I'm trying to remain optimistic, they have been fairly responsive so far, so we'll see. I have an appointment at the auto glass place tomorrow, and wanted to see if anyone else has experiences with this company? Good or bad, anything you've got I wanna hear it.


----------



## GTINC (Jan 28, 2005)

brodie7838 said:


> ......DingMonkey service.....didn't know it was an external service when they told me about it; I'll admit I was disappointed when I found out otherwise.....


So you were not paying attention on something that was going to cost you money? 

What was the reason you wanted/needed this? How is t better than the insurance you are already paying for?


----------



## PSU (May 15, 2004)

Keep us updated.


----------



## .Ant (Jun 7, 2011)

What is this DingMonkey? Is it anything like the Trunk Monkey?


----------



## brodie7838 (Dec 2, 2011)

.Ant said:


> What is this DingMonkey? Is it anything like the Trunk Monkey?

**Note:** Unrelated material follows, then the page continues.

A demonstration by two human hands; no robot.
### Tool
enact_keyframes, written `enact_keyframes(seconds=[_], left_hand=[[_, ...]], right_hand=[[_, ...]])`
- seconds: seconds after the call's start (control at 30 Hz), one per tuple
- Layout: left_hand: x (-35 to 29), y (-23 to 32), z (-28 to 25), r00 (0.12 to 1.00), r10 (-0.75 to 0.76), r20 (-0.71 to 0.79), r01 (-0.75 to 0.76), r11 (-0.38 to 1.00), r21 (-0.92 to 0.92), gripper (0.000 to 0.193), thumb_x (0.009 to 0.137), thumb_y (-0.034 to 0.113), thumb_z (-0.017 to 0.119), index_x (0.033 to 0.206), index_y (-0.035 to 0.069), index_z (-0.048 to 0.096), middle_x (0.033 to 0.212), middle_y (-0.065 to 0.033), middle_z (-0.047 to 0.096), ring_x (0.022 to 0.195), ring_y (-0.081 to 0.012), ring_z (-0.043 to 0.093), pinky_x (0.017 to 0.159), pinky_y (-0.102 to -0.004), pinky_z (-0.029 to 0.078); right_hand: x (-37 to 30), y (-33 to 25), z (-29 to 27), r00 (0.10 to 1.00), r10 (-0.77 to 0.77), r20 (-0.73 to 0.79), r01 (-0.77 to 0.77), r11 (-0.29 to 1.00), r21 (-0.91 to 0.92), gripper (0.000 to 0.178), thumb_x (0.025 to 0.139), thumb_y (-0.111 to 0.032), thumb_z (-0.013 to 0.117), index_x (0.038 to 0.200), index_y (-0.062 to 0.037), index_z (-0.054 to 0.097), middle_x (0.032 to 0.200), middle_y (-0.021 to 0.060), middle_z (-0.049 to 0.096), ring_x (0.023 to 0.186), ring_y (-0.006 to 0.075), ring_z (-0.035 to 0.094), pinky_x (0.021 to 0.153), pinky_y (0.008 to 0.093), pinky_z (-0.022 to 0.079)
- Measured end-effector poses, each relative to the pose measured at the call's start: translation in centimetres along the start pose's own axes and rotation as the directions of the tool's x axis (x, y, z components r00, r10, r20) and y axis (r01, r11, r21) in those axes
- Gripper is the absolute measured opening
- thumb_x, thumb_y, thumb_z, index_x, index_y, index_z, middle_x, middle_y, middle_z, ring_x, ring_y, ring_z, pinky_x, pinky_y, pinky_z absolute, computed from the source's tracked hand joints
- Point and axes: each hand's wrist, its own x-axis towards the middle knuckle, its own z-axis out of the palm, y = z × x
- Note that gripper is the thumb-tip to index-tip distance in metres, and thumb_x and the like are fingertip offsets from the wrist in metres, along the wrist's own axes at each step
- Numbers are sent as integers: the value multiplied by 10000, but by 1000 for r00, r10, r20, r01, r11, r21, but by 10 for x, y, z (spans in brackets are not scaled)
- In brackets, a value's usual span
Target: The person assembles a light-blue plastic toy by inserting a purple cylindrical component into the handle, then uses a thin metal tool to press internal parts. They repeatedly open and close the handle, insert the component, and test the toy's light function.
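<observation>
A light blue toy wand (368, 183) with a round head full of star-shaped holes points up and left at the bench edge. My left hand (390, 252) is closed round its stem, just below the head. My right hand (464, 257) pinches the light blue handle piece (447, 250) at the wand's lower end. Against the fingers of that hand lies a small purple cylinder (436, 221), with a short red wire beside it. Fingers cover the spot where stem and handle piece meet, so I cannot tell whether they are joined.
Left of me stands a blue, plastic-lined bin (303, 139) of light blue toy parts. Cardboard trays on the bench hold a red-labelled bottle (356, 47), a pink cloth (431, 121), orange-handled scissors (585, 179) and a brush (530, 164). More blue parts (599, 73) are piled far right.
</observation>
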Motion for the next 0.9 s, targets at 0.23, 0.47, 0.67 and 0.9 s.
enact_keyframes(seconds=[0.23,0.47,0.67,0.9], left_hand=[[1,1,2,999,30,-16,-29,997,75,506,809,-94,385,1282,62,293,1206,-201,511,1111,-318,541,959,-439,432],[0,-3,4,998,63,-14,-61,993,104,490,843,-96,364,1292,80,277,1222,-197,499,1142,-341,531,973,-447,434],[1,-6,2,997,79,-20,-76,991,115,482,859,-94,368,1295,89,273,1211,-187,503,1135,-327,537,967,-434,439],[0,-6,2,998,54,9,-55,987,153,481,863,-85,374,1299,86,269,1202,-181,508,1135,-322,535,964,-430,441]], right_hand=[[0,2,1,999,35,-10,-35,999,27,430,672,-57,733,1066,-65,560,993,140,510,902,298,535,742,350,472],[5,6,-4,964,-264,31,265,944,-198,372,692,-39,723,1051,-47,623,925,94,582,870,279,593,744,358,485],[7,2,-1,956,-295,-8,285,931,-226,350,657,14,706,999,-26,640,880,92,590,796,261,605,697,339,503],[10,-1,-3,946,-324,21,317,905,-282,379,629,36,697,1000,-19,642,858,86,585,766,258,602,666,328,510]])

It's like a no-deductable insurance plan for minor dents, dings, scratches, windshield cracks, and rim scratches or gouges. The dealership partners with them, then sells it at the time of the sale of the vehicle. I don't know how much it ended up adding to my total, but it bumped the payment +$20 or so.

I travel on the freeway a lot, so I went ahead and got it. Do a web search and you'll find their website.


----------



## .Ant (Jun 7, 2011)

Interesting.


----------



## brodie7838 (Dec 2, 2011)

General update: 
The crack spread overnight, it's well past 6" now, so the whole windshield must be replaced. Per the Protection Certificate, "_If the damaged windshield should need replacement because repairs would not allow it to function safely, the certificate holder should contact their comprehensive insurance providor for replacement. The Administrator will reimburse the registered owner the deductible portion of the comprehensive insurance policy (for windshield replacement claim) on the registered vehicle up to $250.00._"

Since the replacement and labor cost less than my deductible, I will end up paying for the replacement out of pocket and DingMonkey has told me they will cover $250.

So I guess we'll see next week. I've specifically requested ALL OEM parts from Safelite and won't settle for anything less.


----------



## brodie7838 (Dec 2, 2011)

Haven't forgotten about this thread, just nothing new to report yet.


----------



## brodie7838 (Dec 2, 2011)

So I finally got an opening in my schedule to get the windshield replaced... They scheduled it through Safelite, which replaced the cracked windshield with a brand new OEM VW one. DM covered the full cost of the replacement, which was above and beyond the agreement. I've decided to keep it, as it's mostly already paid for itself. 

So, thumbs up from me :thumbup:


----------



## mtoger (Jan 24, 2012)

what state is the Dingmonkey for that you are talking about, I remember something like that when i purchased my passat...
didnt get it.


----------



## brodie7838 (Dec 2, 2011)

I'm in CO, I believe DM was in Texas?


----------



## DingMonkey (Mar 8, 2013)

*DingMonkey*

Dingmonkey, 6 pack of benefits, 100% positive on covered requests.

Your forum need to post in descending order on Google with the most recent post. The problem is when searching for our company name they see the first post or inquiry. Regardless of intentions, whether it be a positive or negative outcome, the majority expect or assume the worst. As you know, a large percentage of people only read the caption text google populates on the search results and the rest only read the top half of the page without reading and navigating through several pages revealing a 100% satisfaction experience. Please update messages so the most recent is posted revealed. As you can see, the results were positive and thankfully they posted a final good word adding DingMonkey went over and beyond the certificate coverage.


----------



## brodie7838 (Dec 2, 2011)

DingMonkey said:


> Dingmonkey, 6 pack of benefits, 100% positive on covered requests.
> 
> Please update messages so the most recent is posted revealed. As you can see, the results were positive and thankfully they posted a final good word adding DingMonkey went over and beyond the certificate coverage.


Wat...


----------



## Genuratuh (Dec 20, 2012)

DingMonkey


----------



## brodie7838 (Dec 2, 2011)

I see that part, I just have no idea what he's talking about....


----------



## deagle (Feb 22, 2011)

is dingmonkey run by dingbats ?


----------